Exercise: Retype, word for word, every line of the records below starting at the one that contains "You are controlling" and ending at the one that contains "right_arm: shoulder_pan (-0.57"; include both of those lines and nothing more.
━━ Dataset ━━
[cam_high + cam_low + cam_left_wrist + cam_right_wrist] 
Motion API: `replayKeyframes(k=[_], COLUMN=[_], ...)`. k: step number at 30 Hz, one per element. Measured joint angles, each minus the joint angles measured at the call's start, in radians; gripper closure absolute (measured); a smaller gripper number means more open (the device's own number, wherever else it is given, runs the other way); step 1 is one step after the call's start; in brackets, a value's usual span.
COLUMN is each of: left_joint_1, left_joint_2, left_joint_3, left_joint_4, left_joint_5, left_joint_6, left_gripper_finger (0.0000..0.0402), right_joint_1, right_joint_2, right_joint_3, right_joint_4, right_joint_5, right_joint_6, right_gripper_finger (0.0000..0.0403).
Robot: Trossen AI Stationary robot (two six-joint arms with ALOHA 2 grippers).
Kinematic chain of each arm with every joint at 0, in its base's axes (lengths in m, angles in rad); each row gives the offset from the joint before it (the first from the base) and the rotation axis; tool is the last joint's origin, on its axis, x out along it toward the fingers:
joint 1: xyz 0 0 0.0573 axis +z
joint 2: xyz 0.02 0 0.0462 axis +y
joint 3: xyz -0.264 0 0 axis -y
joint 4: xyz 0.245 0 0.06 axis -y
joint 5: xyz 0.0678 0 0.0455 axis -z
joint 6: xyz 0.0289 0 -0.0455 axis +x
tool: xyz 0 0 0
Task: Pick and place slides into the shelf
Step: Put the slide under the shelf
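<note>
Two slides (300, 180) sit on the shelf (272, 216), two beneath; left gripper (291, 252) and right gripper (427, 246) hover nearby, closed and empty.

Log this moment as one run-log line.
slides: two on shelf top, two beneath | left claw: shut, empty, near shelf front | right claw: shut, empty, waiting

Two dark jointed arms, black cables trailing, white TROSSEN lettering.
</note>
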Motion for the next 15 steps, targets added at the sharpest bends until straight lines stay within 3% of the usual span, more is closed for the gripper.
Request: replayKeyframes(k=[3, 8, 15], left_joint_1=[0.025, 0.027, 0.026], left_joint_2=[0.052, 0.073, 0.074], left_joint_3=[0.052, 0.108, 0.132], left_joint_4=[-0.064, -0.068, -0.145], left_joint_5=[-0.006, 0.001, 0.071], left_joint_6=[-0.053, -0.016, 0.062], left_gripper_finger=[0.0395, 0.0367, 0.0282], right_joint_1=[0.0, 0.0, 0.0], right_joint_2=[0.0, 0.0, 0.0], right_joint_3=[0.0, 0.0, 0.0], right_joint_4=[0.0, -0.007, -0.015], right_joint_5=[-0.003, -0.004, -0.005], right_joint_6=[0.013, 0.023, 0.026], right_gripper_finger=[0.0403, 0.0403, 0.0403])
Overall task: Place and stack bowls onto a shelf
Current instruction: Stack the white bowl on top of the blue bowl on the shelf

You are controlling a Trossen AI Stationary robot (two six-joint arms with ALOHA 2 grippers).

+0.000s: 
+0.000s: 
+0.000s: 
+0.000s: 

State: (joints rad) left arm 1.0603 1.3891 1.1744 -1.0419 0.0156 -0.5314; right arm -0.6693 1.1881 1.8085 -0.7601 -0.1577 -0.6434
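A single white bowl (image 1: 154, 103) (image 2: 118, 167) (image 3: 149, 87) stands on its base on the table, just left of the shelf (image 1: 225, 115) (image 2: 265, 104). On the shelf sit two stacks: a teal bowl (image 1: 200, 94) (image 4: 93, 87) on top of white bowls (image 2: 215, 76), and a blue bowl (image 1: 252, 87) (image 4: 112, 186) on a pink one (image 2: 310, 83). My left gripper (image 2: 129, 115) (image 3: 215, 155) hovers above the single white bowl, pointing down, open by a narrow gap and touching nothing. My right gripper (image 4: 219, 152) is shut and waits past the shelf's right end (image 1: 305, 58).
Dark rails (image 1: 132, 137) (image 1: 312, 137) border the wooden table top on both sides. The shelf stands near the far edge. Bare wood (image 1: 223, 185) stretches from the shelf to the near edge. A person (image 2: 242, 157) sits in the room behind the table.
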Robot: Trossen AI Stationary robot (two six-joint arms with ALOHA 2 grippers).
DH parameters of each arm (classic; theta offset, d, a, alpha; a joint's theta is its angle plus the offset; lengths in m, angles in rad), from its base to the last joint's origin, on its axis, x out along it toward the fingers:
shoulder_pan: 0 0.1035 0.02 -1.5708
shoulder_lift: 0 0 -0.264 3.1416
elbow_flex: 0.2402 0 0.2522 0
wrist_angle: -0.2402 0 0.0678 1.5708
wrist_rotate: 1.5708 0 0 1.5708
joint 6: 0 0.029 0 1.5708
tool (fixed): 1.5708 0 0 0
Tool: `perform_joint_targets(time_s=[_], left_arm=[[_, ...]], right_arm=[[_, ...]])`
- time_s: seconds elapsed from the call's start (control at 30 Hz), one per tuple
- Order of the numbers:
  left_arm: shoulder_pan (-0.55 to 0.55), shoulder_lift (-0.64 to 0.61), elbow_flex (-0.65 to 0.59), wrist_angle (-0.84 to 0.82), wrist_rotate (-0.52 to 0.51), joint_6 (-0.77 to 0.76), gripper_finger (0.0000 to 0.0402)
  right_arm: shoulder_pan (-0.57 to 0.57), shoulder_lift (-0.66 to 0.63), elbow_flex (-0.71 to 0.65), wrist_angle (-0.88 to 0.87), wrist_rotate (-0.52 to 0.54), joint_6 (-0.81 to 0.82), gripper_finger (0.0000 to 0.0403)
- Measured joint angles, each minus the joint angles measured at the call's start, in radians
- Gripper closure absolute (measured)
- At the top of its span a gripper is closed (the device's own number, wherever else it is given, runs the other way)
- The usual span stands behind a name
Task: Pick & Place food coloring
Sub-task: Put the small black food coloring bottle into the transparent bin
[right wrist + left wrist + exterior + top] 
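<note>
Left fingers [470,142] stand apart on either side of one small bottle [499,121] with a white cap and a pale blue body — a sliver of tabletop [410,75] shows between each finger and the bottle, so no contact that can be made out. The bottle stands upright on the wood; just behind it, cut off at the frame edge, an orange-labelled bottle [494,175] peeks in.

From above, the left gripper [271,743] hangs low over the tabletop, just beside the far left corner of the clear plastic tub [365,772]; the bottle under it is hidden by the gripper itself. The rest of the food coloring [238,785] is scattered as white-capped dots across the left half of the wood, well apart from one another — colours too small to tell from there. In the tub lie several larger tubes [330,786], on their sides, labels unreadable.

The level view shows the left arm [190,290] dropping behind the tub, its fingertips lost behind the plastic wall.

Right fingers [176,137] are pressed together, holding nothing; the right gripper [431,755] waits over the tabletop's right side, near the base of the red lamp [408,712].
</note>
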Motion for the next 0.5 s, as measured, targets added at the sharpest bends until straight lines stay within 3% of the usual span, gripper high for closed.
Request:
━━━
Solution to this exercise:
You are controlling a Trossen AI Stationary robot (two six-joint arms with ALOHA 2 grippers).

+0.000s: 
+0.000s: 
+0.000s: 
+0.000s: 

State: (joints rad) left arm 1.0603 1.3891 1.1744 -1.0419 0.0156 -0.5314; right arm -0.6693 1.1881 1.8085 -0.7601 -0.1577 -0.6434
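A single white bowl (image 1: 154, 103) (image 2: 118, 167) (image 3: 149, 87) stands on its base on the table, just left of the shelf (image 1: 225, 115) (image 2: 265, 104). On the shelf sit two stacks: a teal bowl (image 1: 200, 94) (image 4: 93, 87) on top of white bowls (image 2: 215, 76), and a blue bowl (image 1: 252, 87) (image 4: 112, 186) on a pink one (image 2: 310, 83). My left gripper (image 2: 129, 115) (image 3: 215, 155) hovers above the single white bowl, pointing down, open by a narrow gap and touching nothing. My right gripper (image 4: 219, 152) is shut and waits past the shelf's right end (image 1: 305, 58).
Dark rails (image 1: 132, 137) (image 1: 312, 137) border the wooden table top on both sides. The shelf stands near the far edge. Bare wood (image 1: 223, 185) stretches from the shelf to the near edge. A person (image 2: 242, 157) sits in the room behind the table.
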Robot: Trossen AI Stationary robot (two six-joint arms with ALOHA 2 grippers).
DH parameters of each arm (classic; theta offset, d, a, alpha; a joint's theta is its angle plus the offset; lengths in m, angles in rad), from its base to the last joint's origin, on its axis, x out along it toward the fingers:
shoulder_pan: 0 0.1035 0.02 -1.5708
shoulder_lift: 0 0 -0.264 3.1416
elbow_flex: 0.2402 0 0.2522 0
wrist_angle: -0.2402 0 0.0678 1.5708
wrist_rotate: 1.5708 0 0 1.5708
joint 6: 0 0.029 0 1.5708
tool (fixed): 1.5708 0 0 0
Tool: `perform_joint_targets(time_s=[_], left_arm=[[_, ...]], right_arm=[[_, ...]])`
- time_s: seconds elapsed from the call's start (control at 30 Hz), one per tuple
- Order of the numbers:
  left_arm: shoulder_pan (-0.55 to 0.55), shoulder_lift (-0.64 to 0.61), elbow_flex (-0.65 to 0.59), wrist_angle (-0.84 to 0.82), wrist_rotate (-0.52 to 0.51), joint_6 (-0.77 to 0.76), gripper_finger (0.0000 to 0.0402)
  right_arm: shoulder_pan (-0.57 to 0.57), shoulder_lift (-0.66 to 0.63), elbow_flex (-0.71 to 0.65), wrist_angle (-0.88 to 0.87), wrist_rotate (-0.52 to 0.54), joint_6 (-0.81 to 0.82), gripper_finger (0.0000 to 0.0403)

What was asked now has a complete answer.